Não é possível pensar em uma mudança da legislação trabalhista com esse modelo de sindicato tão despreparado e pouco representativo que temos hoje. Se quiserem uma legislação trabalhista moderna, se querem igualar nossa legislação com os países modernos, também temos que ter um sistema de representação sindical moderno. Não podemos falar que queremos fortalecer a negociação coletiva sem os trabalhadores terem o direito de estarem representados no local de trabalho. Precisamos democratizar as empresas para pensar em um sistema em que a negociação coletiva tenha força.
ABr - A que o sr. atribui o enfraquecimento dos sindicatos nos últimos anos?
Osvaldo Bargas - Até a Constituição de 1988, tínhamos um sistema de organização sindical que foi criando por Getúlio Vargas. Era um sistema baseado na intervenção do Estado nas relações de trabalho. Era o Estado que concedia o registro sindical, o Estado garantia o monopólio da representação sindical, exigia a prestação de contas no Ministério do Trabalho de todas as atividades do sindicato, incluindo as atividades financeiras. Os conflitos eram decididos pela Justiça do Trabalho, por meio dos dissídios coletivos. O Estado ainda garantia a sustentação financeira.
Em 1988, a Constituição trouxe para esse sistema, que podia ter todo o defeito de ser autoritário e estatal, o elemento da autoridade sindical. Chamo isso de vírus, um vírus que vem corroendo, se multiplicando. Até 1988, tínhamos por volta de oito mil a nove mil sindicatos constituídos no país, entre os de trabalhadores e empregadores. Hoje, são possivelmente mais de 18 mil sindicatos. A cada dois dias, nascem nessa mesa três sindicatos. Eles são criados, na maioria das vezes, pela contribuição que os trabalhadores e empresas são obrigados a pagar, independente de sua vontade política. Essa máfia de criar sindicato virou um grande negócio. Hoje, é mais fácil criar um sindicato do que montar uma carrocinha de cachorro-quente na Esplanada dos Ministérios. Existem sindicatos que não têm nenhuma atividade sindical e, no entanto, recebem contribuições compulsórias.
ABr - Falta controle sobre a criação de novos sindicatos?
Osvaldo Bargas - Precisamos sair dessa situação, que não é nem unicidade sindical, nem sindicato estatal, e nem liberdade sindical. Temos que ter um sistema baseado nos princípios da liberdade sindical, mas com critério de representatividade. Uma legislação que estabeleça de forma clara, que tire do Ministério do Trabalho o poder de decidir a quais sindicatos deve ser concedido o registro e a quais não deve. Tirar inclusive da Justiça. Hoje, quem decide se o sindicato vai receber o registro é a Justiça. Precisamos de regras claras, e essas regras devem ter critério de representatividade. Para falar em nome de um conjunto de empresas ou de trabalhadores, será preciso comprovar representatividade. Hoje, não é preciso comprovar nada.

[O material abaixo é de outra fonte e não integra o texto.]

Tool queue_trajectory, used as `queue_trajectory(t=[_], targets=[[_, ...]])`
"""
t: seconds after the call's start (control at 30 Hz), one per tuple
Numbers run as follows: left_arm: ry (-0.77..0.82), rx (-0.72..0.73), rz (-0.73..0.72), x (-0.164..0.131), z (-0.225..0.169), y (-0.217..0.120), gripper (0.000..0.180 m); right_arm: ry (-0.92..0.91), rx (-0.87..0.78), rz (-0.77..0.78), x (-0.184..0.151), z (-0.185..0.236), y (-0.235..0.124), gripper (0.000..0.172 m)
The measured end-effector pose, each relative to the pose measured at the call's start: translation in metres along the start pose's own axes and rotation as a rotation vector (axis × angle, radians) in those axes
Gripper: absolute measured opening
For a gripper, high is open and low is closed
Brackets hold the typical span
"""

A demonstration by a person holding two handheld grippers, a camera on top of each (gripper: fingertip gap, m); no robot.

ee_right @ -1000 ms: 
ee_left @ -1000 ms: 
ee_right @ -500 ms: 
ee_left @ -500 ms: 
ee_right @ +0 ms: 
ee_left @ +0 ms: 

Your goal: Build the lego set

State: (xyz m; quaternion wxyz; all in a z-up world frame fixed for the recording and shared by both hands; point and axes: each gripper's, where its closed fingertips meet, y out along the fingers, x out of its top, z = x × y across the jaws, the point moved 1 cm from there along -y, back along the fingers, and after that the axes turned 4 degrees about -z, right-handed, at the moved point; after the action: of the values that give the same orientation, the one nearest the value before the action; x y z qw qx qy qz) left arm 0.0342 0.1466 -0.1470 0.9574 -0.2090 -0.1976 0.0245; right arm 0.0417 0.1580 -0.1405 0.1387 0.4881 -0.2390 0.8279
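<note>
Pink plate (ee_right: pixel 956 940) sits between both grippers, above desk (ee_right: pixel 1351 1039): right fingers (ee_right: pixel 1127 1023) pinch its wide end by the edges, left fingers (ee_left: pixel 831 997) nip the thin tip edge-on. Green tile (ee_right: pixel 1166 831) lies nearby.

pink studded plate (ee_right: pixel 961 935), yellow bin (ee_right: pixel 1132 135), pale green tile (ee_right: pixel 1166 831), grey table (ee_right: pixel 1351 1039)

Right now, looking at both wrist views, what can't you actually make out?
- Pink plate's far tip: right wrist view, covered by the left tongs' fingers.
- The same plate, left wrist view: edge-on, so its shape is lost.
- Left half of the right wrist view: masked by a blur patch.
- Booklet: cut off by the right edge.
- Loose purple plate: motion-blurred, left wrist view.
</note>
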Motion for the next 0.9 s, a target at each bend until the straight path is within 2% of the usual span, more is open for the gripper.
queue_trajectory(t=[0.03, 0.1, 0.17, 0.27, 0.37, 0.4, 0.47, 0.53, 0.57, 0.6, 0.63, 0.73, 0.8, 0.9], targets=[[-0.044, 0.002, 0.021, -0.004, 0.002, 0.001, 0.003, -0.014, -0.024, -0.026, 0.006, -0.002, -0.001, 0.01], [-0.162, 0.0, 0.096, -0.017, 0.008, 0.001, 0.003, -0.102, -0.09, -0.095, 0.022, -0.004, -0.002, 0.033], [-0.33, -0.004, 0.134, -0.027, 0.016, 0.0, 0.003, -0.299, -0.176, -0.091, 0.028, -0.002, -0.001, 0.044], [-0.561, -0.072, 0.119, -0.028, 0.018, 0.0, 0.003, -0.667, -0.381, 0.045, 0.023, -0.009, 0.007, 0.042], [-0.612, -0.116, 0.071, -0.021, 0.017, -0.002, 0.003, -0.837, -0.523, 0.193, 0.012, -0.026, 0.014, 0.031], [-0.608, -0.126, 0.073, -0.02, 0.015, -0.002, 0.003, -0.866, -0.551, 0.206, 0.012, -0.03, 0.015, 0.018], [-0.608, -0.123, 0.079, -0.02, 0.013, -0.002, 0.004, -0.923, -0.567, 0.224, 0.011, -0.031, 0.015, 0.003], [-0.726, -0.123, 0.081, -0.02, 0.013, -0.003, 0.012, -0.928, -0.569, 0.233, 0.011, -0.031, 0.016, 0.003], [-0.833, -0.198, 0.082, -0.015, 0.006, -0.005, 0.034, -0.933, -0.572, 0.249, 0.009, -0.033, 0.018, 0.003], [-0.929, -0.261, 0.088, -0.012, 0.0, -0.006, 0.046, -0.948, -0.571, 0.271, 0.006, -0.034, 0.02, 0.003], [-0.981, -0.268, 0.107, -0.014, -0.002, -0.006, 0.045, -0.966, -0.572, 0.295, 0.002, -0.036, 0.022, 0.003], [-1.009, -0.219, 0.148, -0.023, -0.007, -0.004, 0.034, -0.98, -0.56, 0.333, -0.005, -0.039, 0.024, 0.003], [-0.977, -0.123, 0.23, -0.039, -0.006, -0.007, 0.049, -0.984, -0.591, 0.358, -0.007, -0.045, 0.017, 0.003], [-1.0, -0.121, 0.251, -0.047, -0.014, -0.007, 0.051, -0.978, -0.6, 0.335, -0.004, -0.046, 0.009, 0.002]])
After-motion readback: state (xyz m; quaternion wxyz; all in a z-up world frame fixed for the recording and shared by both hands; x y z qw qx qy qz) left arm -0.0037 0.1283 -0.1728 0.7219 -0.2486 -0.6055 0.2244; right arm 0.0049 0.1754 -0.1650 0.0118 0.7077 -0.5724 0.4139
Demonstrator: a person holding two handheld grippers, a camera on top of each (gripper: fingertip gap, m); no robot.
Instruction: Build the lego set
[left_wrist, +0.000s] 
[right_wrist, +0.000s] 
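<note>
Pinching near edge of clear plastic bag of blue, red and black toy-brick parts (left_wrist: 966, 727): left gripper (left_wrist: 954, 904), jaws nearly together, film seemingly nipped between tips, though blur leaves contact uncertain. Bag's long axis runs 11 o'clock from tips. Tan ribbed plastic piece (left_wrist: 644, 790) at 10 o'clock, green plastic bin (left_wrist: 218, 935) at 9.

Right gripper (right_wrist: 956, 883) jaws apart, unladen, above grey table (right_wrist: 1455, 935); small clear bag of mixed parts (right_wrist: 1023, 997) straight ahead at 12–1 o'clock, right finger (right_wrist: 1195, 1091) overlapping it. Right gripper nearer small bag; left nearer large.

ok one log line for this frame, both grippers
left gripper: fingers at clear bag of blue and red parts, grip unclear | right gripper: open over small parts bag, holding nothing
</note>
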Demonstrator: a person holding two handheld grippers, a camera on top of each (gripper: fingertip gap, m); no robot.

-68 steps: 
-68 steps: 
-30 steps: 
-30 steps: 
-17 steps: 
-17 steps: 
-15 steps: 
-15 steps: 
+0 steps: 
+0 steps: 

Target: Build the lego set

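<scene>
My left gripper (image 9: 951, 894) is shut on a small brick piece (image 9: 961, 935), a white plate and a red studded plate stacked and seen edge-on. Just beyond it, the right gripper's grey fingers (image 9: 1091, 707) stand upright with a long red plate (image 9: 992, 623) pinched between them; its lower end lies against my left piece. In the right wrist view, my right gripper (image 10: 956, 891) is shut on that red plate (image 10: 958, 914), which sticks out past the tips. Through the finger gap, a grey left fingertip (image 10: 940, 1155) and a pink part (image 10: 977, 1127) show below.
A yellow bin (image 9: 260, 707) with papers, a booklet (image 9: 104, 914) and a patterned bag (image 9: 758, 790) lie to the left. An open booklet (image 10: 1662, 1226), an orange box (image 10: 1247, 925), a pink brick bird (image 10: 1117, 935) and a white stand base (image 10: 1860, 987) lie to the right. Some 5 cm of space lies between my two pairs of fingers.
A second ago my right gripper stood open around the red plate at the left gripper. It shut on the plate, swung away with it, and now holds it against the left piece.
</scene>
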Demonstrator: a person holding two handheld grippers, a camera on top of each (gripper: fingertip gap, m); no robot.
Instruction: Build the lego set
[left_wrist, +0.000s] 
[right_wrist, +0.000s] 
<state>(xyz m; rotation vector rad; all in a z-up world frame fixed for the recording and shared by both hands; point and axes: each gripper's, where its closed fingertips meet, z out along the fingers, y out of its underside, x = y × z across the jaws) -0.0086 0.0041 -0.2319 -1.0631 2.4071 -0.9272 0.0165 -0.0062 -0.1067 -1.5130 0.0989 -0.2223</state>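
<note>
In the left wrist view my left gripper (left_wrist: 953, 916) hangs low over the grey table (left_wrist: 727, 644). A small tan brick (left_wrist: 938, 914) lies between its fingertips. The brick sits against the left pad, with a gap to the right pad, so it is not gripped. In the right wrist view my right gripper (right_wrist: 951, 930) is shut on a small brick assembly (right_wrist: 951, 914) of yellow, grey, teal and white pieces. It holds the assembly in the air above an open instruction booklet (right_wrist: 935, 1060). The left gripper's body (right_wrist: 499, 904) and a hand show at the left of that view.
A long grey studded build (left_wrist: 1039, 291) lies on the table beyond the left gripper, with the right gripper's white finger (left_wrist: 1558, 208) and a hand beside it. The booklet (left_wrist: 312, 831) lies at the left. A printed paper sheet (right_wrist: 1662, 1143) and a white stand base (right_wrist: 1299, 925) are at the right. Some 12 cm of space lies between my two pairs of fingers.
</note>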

ABr - Como funcionou o Fórum Nacional do Trabalho?
Osvaldo Bargas - O Fórum trabalhou de forma tripartite, são as regras da Organização Internacional do Trabalho (OIT). Foi muita conversa. Esse projeto pode ainda ser aperfeiçoado no Congresso Nacional, mas ele corre também um grande risco: se tiver muitas emendas, pode ser transformado em um Frankenstein. Ele tem começo, meio e fim, consistência, é bastante complexo, porque é fruto de um entendimento. Esperamos que o Congresso faça as mudanças, possa aperfeiçoar, mas sem quebrar a lógica construída. Assim, isso pode virar um pouco o que é a legislação hoje, que a Constituição mexeu e quebrou a lógica, e hoje é essa coisa de nem unicidade, nem liberdade sindical.
ABr - O senhor acha que a reforma sindical sai esse ano?
Osvaldo Bargas - Esperamos que a PEC seja aprovada esse ano. Isso ocorrendo, acreditamos que o projeto de lei é mais fácil. Então, podemos estar no início do ano aprovando o projeto e já discutindo o da reforma trabalhista. Isso é o que idealizamos, é a expectativa do fórum, mas pode adiantar ou atrasar.